Lapwing, green plover and peewit - all are fittingly descriptive, commonly used names for this attractive bird.
Lapwing! All who have witnessed at close quarters the lapwing’s frantically flapping display flights can testify to the noise made by the broad, sail-like wings. Then green plover. At a distance, lapwings appear black and white, but at close quarters, the beautiful metallic-green sheen is clearly visible. And peewit, of course, recalls the bird’s plaintiff cry when displaying or threatened.
It is perhaps surprising, though, that the crest has not featured in a country name. Longer in the male lapwing than in the female, and gracefully curved in both, it adds a touch of the exotic to what once was a common and widespread bird.
A small number of lapwings over-winter in the New Forest, but most typically arrive to breed in February or March. Lapwing nests, shallow scrapes lined with stems or leaves, are often sited on undisturbed areas of heathland and rough grassland. Short vegetation is preferred, and so are sites relatively close to grazed mire-edges where chicks can feed and shelter. Slight hillocks are favoured to enable sitting lapwings to command a reasonable view of their surroundings and obtain early views of potential predators.

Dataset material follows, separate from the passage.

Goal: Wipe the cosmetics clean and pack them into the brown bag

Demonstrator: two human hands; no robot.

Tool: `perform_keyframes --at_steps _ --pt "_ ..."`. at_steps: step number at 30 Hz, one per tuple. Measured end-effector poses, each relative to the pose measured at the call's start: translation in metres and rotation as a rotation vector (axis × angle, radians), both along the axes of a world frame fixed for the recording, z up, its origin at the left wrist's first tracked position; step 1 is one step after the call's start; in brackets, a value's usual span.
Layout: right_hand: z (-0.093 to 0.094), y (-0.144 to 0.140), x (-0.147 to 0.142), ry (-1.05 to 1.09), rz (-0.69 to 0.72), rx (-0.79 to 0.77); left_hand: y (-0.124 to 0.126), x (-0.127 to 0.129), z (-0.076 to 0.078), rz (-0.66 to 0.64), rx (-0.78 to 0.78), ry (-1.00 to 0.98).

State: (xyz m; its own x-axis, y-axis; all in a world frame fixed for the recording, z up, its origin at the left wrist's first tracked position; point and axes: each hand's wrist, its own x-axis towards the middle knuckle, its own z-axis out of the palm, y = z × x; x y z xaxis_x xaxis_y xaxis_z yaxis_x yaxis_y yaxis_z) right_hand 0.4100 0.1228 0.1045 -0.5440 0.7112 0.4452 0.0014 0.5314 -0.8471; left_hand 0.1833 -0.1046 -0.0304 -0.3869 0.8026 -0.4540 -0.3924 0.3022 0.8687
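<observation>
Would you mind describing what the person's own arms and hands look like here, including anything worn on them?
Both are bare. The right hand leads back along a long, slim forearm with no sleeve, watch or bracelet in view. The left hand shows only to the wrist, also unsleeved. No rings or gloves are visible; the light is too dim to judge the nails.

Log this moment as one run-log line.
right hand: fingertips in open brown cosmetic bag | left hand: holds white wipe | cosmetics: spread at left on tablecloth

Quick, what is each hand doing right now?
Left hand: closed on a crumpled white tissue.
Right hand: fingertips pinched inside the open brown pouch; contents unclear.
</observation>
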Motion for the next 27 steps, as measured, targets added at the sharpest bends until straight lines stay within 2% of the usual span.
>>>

Three to four well camouflaged, black-spotted, olive-brown eggs are laid, often as early as March.
Predation by crows is an ever-present danger, particularly when the adult lapwings are flushed from the nest by dogs, people or New Forest stock. Marauding foxes, too, probably take numerous lapwing clutches, but gone are the days when eggs were collected for sale to local hotels and restaurants.
Lapwing incubation lasts for around 28 days, and almost immediately after hatching, the down-covered youngsters are mobile, and able to find their way about unaided. They do, though, depend on their parents for around 38 days, when it’s not unusual to see them feeding on and around heavily grazed roadside verges.
There, the adult lapwings are incredibly conspicuous as cars speed by, but the youngsters, at first no more than tiny bundles of fluff, often go unnoticed.
By July, most lapwings leave the New Forest, and spend the autumn and winter in large flocks on agricultural land or on the coast. Harsh weather, though, will almost certainly stimulate further rapid movement to milder places to the south and west.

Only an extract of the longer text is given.